EXERCISE |
Taking the entries below, transcribe only the lines starting with the one with "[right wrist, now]" and going on through the one with "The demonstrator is", exactly as written, without the pictures.

INPUT RECORDS |
^^^^

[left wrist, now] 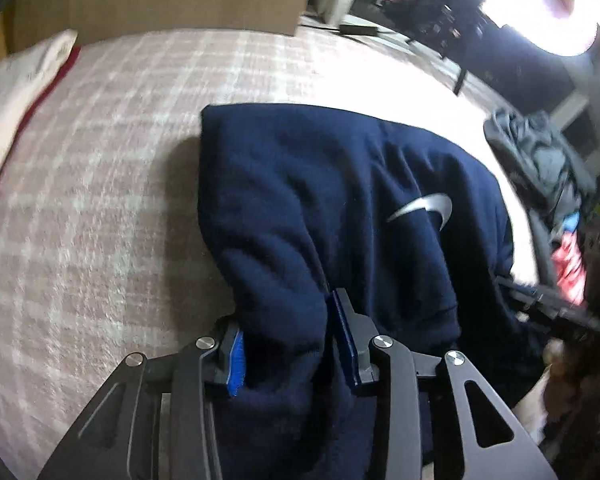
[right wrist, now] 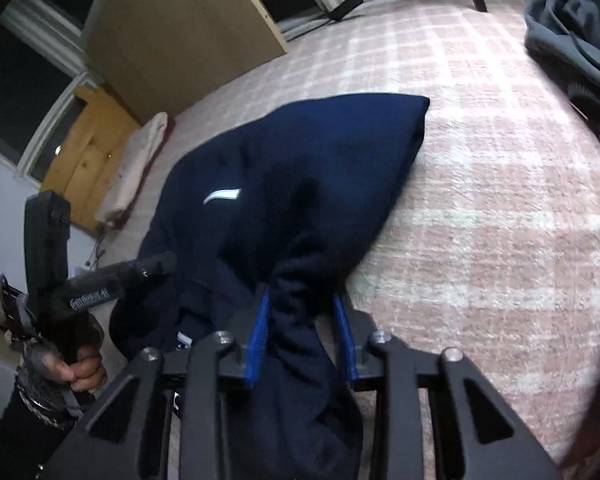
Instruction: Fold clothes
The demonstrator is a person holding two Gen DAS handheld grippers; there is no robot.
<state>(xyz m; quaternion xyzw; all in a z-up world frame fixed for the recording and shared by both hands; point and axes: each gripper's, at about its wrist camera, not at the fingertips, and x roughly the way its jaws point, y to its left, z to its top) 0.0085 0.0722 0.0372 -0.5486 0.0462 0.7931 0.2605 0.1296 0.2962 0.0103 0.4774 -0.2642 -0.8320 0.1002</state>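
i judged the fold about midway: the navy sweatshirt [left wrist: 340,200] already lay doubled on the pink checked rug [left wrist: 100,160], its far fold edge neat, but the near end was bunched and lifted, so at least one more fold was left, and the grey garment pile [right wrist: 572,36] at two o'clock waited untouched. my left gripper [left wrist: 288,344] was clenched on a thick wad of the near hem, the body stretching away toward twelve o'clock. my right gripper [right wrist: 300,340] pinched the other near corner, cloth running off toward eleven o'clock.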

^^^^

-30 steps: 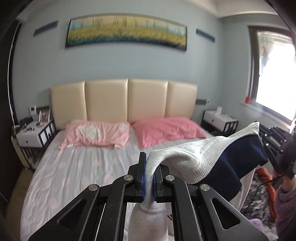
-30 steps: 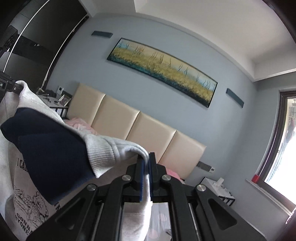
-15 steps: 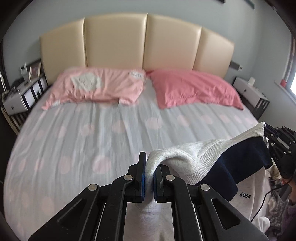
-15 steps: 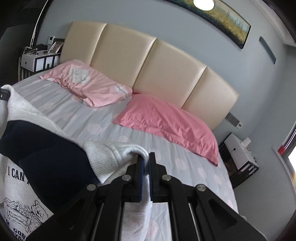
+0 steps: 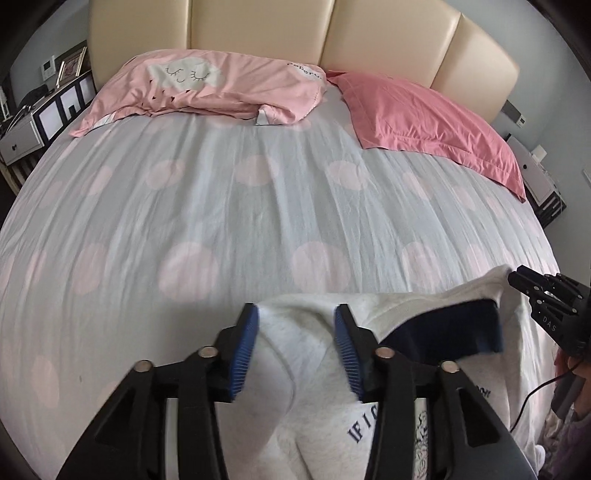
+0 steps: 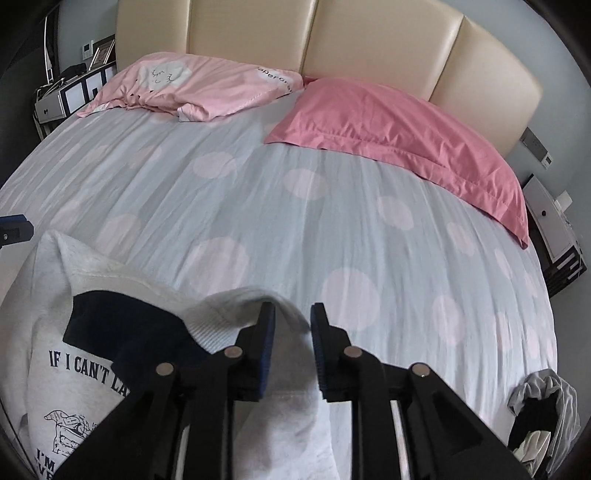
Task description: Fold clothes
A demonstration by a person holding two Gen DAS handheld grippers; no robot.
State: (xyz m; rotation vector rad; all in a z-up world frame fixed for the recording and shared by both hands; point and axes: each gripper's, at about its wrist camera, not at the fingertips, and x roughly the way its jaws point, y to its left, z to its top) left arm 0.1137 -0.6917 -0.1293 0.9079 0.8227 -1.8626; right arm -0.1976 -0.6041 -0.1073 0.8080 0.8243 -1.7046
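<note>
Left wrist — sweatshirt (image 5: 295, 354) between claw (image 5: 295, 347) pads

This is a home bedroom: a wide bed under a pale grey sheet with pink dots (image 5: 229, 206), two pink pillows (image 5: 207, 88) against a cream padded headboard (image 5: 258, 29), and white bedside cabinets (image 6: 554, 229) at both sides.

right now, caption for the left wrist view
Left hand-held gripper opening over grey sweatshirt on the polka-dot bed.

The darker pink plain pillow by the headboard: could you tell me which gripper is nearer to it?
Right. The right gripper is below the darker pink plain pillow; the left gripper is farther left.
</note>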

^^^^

RESPONSE TO THE EXERCISE |
[right wrist, now] 
Instruction: Fold clothes
The demonstrator is a person holding two Gen DAS handheld grippers; there is no robot.

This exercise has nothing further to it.